Há muitas etapas marcantes do meu tempo de estudante. A primeira e depois também, aqui a escola acabou por ser interessante, muitas memórias de desporto, de basquetebol e do futebol.

Todas as histórias em que se falava em Luanda do Caixão Vazio Passava, a escola funcionava em função da possibilidade de aparecer a questão do Caixão Vazio, coisas interessantes naquele tempo,que era um tempo do Partido Único.

Arranjei o meu emprego na Rádio Nacional, tinha um cartão de abastecimento, mas como não tinha agregado familiar não tinha direito a muita coisa e o salário também não dava para grande coisa. Mas sinto que naquela altura em relação aquilo que se observa hoje em Angola, apesar de tudo aquilo que poderia estar mal e estaria mal, acho que havia menos assimetrias sociais. Éramos todos mais pobres, mas éramos mais iguais, não havia tanta divisão sócio económica como há agora. Vive-se em mundos completamente diferentes, que não se tocam, que não se conhecem, que vivem separados por muros e cercas, e isso nessa altura não existia dessa mesma forma.

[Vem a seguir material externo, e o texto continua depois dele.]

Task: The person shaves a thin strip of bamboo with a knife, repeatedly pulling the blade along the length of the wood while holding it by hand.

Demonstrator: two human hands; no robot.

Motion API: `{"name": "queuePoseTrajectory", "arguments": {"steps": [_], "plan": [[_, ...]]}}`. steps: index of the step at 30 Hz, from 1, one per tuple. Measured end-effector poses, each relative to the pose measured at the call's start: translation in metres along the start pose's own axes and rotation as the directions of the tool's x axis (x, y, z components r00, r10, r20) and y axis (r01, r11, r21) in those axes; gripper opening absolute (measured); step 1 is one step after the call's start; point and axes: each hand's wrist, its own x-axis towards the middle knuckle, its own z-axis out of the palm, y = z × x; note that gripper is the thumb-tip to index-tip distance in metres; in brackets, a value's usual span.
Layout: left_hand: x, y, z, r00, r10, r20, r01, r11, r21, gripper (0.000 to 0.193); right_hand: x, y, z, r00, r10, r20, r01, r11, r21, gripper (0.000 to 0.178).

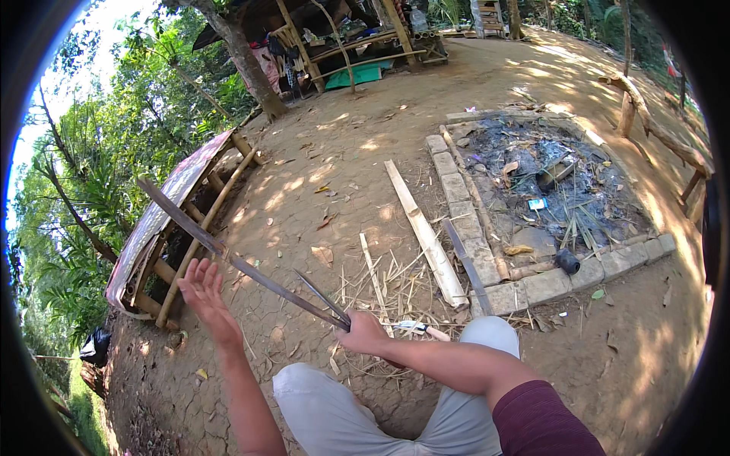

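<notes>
My right hand (363, 334) is closed round the near end of a long, dark, slightly curved wooden strip (266, 281). The strip slants up and away to the left. From the same fist juts a narrow pointed piece (319, 292); whether it is a blade or wood I cannot tell. My left hand (211, 302) is raised just below the strip's middle, open, fingers spread and holding nothing. On the ground beyond my right wrist lies a knife (420, 328) with a pale wooden handle, among thin shavings (388, 281).
A split bamboo length (426, 232) lies ahead, with a long flat blade (466, 262) against the fire pit's brick border (464, 216). Ash (585, 190) and a black cylinder (566, 261) are at the right. A low bamboo bench (175, 205) stands left, a shelter (342, 45) behind.
</notes>
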Motion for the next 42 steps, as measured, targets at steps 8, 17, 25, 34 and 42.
{"name": "queuePoseTrajectory", "arguments": {"steps": [8,17,25,34,42], "plan": [[0.107,0.01,-0.041,0.952,-0.283,-0.119,0.259,0.948,-0.187,0.094,-0.001,0.021,0.002,0.987,0.062,0.151,-0.048,0.994,-0.094,0.032],[0.053,0.041,0.006,0.998,-0.055,-0.015,0.047,0.935,-0.351,0.044,0.023,0.049,0.005,0.918,0.156,0.364,0.039,0.879,-0.475,0.052],[0.019,0.047,0.051,0.962,0.066,-0.264,-0.133,0.961,-0.244,0.043,0.016,0.01,-0.001,0.852,0.385,0.356,-0.457,0.878,0.145,0.025],[-0.032,-0.017,0.073,0.916,0.043,-0.399,-0.135,0.969,-0.207,0.046,-0.029,-0.036,-0.037,0.932,0.33,0.149,-0.361,0.812,0.459,0.042],[-0.07,-0.034,0.083,0.891,0.111,-0.439,-0.173,0.979,-0.104,0.052,-0.077,-0.071,-0.026,0.997,-0.068,0.045,0.06,0.984,0.166,0.045]]}}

E era exatamente esse elemento de sermos mais iguais sentimento que “éramos mais iguais” o sentimento de sermos mais iguais que marco- me bastante, não havia tanta separação como se vê agora. Há os  que vivem a realidade do colégio privado, depois tem as crianças que vivem a realidade do colégio privado, do condomínio fechado vivem num mundo completamente diferente do mundo da criança que vive no musseque, que vai a escola pública. Eu vivo na província onde ainda temos escolas que são debaixo de árvores. esses dois mundos hoje, parecem quase isolados completamente um do outro. e isso é algo que me preocupo bastante, porque penso, sem querer defender o tempo do Partido Único, não é isso; e não é o socialismo puro e duro que se aplicava na altura, acredito o que temos de fazer mais esforço de termos uma sociedade mais justa, mais equilibrada, uma sociedade que não deixe ninguém ficar para trás.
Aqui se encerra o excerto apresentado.